Exercise brief:
Word for word, repeat the data; no picture should appear in the result.

Supplied information:
= = =

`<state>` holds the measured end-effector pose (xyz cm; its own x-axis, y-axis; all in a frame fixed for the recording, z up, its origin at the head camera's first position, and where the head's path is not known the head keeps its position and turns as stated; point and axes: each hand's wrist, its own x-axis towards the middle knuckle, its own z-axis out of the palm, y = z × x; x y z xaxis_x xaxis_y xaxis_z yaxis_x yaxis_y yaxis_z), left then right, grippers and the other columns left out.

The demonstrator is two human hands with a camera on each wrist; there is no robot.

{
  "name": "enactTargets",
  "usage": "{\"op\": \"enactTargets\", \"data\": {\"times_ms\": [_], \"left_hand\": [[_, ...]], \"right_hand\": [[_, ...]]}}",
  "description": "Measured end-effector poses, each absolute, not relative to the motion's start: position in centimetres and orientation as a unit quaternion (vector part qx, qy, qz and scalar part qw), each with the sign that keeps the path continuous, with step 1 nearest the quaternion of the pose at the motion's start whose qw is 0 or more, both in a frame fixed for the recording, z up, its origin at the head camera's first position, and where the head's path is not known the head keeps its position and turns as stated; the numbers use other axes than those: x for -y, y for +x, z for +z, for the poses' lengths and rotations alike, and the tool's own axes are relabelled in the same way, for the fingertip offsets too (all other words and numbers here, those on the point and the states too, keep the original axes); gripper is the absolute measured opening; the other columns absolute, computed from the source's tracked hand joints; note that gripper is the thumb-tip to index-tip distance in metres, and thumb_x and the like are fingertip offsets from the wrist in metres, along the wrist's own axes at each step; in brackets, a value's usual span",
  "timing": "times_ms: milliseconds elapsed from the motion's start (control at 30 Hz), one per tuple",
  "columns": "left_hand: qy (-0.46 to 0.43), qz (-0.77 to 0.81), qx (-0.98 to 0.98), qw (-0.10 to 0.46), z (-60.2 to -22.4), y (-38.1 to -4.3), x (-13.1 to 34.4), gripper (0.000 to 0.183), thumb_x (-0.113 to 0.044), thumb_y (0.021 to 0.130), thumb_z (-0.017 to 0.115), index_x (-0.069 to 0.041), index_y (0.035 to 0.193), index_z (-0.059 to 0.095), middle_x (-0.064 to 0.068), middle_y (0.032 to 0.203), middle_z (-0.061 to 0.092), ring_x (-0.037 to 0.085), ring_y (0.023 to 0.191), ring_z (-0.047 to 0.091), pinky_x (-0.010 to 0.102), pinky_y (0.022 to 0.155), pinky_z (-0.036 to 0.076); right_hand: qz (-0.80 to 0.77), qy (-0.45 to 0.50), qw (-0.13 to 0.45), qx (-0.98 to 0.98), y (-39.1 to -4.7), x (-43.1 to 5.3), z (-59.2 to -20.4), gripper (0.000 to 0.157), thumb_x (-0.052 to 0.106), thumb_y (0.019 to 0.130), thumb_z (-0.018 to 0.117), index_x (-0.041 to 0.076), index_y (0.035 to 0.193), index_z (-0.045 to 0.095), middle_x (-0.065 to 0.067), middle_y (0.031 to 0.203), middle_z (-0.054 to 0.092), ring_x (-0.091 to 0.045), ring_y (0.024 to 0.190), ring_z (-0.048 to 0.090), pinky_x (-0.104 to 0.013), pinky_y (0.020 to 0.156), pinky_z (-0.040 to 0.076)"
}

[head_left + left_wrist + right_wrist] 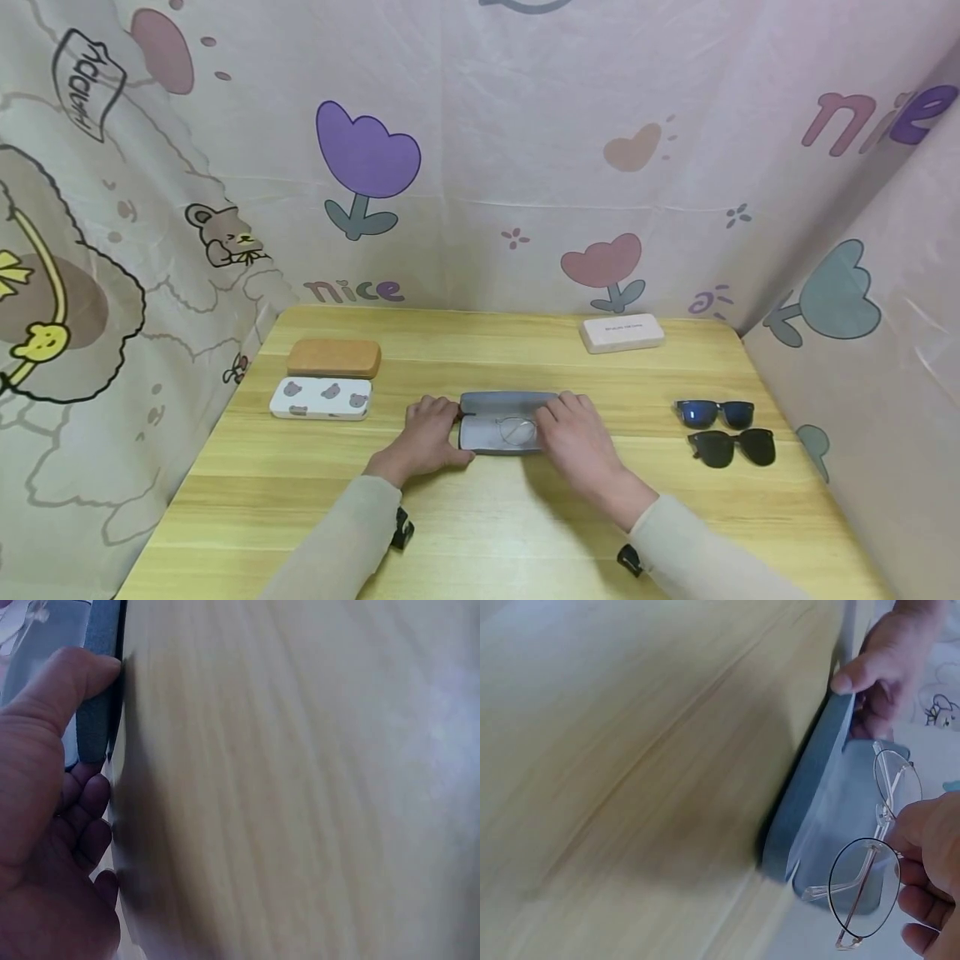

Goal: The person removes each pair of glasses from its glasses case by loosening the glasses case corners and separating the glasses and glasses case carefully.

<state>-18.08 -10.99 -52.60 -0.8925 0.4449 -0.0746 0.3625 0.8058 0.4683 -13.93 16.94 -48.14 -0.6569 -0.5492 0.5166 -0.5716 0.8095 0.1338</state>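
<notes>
A grey-blue glasses case (480, 433) lies opened on the table, its pale grey lining showing. My left hand (427, 437) grips the case's left end; in the left wrist view its thumb presses the front edge (97, 735), with the other fingers curled at the end. Over the case, my right hand (581, 442) pinches a pair of thin-rimmed eyeglasses (862, 889) near the bridge. Their round clear lenses and folded temples show in the right wrist view, overlapping the lining there. In the head view the right hand hides the case's right end and part of the eyeglasses.
An orange-brown glasses case (333, 357) and a white bear-print case (321, 398) lie at the left. At the back right is a white case (622, 332). Blue-lensed sunglasses (701, 414) and black sunglasses (720, 450) lie at the right. A printed curtain (480, 167) surrounds the table.
</notes>
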Motion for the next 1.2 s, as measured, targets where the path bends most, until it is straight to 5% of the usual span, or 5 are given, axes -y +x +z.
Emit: {"op": "enactTargets", "data": {"times_ms": [367, 1200], "left_hand": [[0.212, 0.239, -0.943, 0.091, -52.5, -17.9, 11.0, 0.066, -0.046, 0.082, 0.087, -0.003, 0.126, 0.064, 0.008, 0.125, 0.063, 0.033, 0.124, 0.047, 0.059, 0.113, 0.028], [0.21, 0.234, -0.945, 0.091, -52.6, -18.0, 11.0, 0.07, -0.046, 0.081, 0.086, -0.001, 0.129, 0.063, 0.009, 0.127, 0.063, 0.034, 0.125, 0.047, 0.057, 0.111, 0.03]], "right_hand": [[0.025, 0.285, 0.257, 0.923, -13.1, -22.2, -47.7, 0.005, 0.01, 0.09, 0.067, 0.009, 0.085, 0.066, -0.002, 0.083, 0.065, -0.022, 0.079, 0.052, -0.035, 0.071, 0.042], [-0.009, 0.211, 0.177, 0.961, -17.0, -32.1, -50.2, 0.007, 0.008, 0.091, 0.077, 0.005, 0.092, 0.07, -0.008, 0.09, 0.069, -0.028, 0.084, 0.055, -0.043, 0.074, 0.045]]}}
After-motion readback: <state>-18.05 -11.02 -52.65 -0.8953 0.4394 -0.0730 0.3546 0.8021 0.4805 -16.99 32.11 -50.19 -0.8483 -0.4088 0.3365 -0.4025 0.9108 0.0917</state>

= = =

Completed exercise:
`<state>` holds the measured end-effector pose (xyz cm; its own x-axis, y-axis; all in a frame fixed for the recording, z up, its origin at the head camera's first position, and where the head's path is not known the head keeps its position and turns as stated; point and axes: each hand's wrist, its own x-axis towards the middle knuckle, its own z-axis out of the palm, y = z × x; x y z xaxis_x xaxis_y xaxis_z yaxis_x yaxis_y yaxis_z), left then right, grippers and the other columns left out.

The demonstrator is two human hands with a camera on each wrist; there is no robot.

{
  "name": "enactTargets",
  "usage": "{\"op\": \"enactTargets\", \"data\": {\"times_ms\": [_], \"left_hand\": [[_, ...]], \"right_hand\": [[_, ...]]}}",
  "description": "Measured end-effector poses, each absolute, not relative to the motion's start: position in centimetres and orientation as a unit quaternion (vector part qx, qy, qz and scalar part qw), each with the sign that keeps the path continuous, with step 1 nearest the quaternion of the pose at the motion's start whose qw is 0 or more, both in a frame fixed for the recording, z up, its origin at the head camera's first position, and where the head's path is not known the head keeps its position and turns as stated; the numbers use other axes than those: x for -y, y for +x, z for +z, for the poses' lengths and rotations alike, and the tool's own axes are relabelled in the same way, for the fingertip offsets too (all other words and numbers here, those on the point and the states too, keep the original axes); gripper is the absolute measured opening; the other columns absolute, computed from the source's tracked hand joints; note that gripper is the thumb-tip to index-tip distance in metres, and thumb_x and the like are fingertip offsets from the wrist in metres, along the wrist's own axes at each step; in brackets, a value's usual span",
  "timing": "times_ms: milliseconds elapsed from the motion's start (control at 30 Hz), one per tuple",
  "columns": "left_hand: qy (-0.46 to 0.43), qz (-0.77 to 0.81), qx (-0.98 to 0.98), qw (-0.10 to 0.46), z (-60.2 to -22.4), y (-38.1 to -4.3), x (-13.1 to 34.4), gripper (0.000 to 0.183), thumb_x (-0.113 to 0.044), thumb_y (0.021 to 0.130), thumb_z (-0.017 to 0.115), index_x (-0.069 to 0.041), index_y (0.035 to 0.193), index_z (-0.059 to 0.095), middle_x (-0.064 to 0.068), middle_y (0.032 to 0.203), middle_z (-0.061 to 0.092), ring_x (-0.037 to 0.085), ring_y (0.023 to 0.191), ring_z (-0.047 to 0.091), pinky_x (-0.010 to 0.102), pinky_y (0.022 to 0.155), pinky_z (-0.036 to 0.076); right_hand: qz (-0.80 to 0.77), qy (-0.45 to 0.50), qw (-0.13 to 0.45), qx (-0.98 to 0.98), y (-39.1 to -4.7), x (-43.1 to 5.3), z (-59.2 to -20.4), gripper (0.000 to 0.157), thumb_x (-0.052 to 0.106), thumb_y (0.019 to 0.130), thumb_z (-0.018 to 0.117), index_x (-0.041 to 0.076), index_y (0.035 to 0.193), index_z (-0.045 to 0.095), middle_x (-0.065 to 0.067), middle_y (0.031 to 0.203), middle_z (-0.054 to 0.092), ring_x (-0.091 to 0.045), ring_y (0.024 to 0.190), ring_z (-0.048 to 0.090), pinky_x (-0.104 to 0.013), pinky_y (0.020 to 0.156), pinky_z (-0.040 to 0.076)"
}

[head_left + left_wrist + right_wrist] 

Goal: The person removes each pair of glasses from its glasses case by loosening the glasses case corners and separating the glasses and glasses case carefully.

<state>-18.08 -10.99 -52.60 -0.8925 0.4449 -0.0746 0.3625 0.8058 0.4683 -13.93 16.94 -48.14 -0.6569 -0.5492 0.5166 -0.5716 0.8095 0.1338</state>
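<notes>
A grey-blue glasses case (480, 433) lies opened on the table, its pale grey lining showing. My left hand (427, 437) grips the case's left end; in the left wrist view its thumb presses the front edge (97, 735), with the other fingers curled at the end. Over the case, my right hand (581, 442) pinches a pair of thin-rimmed eyeglasses (862, 889) near the bridge. Their round clear lenses and folded temples show in the right wrist view, overlapping the lining there. In the head view the right hand hides the case's right end and part of the eyeglasses.
An orange-brown glasses case (333, 357) and a white bear-print case (321, 398) lie at the left. At the back right is a white case (622, 332). Blue-lensed sunglasses (701, 414) and black sunglasses (720, 450) lie at the right. A printed curtain (480, 167) surrounds the table.
</notes>
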Motion for the next 1.2 s, as measured, targets where the path bends most, until it is straight to 5% of the usual span, or 5 are given, axes -y +x +z.
Emit: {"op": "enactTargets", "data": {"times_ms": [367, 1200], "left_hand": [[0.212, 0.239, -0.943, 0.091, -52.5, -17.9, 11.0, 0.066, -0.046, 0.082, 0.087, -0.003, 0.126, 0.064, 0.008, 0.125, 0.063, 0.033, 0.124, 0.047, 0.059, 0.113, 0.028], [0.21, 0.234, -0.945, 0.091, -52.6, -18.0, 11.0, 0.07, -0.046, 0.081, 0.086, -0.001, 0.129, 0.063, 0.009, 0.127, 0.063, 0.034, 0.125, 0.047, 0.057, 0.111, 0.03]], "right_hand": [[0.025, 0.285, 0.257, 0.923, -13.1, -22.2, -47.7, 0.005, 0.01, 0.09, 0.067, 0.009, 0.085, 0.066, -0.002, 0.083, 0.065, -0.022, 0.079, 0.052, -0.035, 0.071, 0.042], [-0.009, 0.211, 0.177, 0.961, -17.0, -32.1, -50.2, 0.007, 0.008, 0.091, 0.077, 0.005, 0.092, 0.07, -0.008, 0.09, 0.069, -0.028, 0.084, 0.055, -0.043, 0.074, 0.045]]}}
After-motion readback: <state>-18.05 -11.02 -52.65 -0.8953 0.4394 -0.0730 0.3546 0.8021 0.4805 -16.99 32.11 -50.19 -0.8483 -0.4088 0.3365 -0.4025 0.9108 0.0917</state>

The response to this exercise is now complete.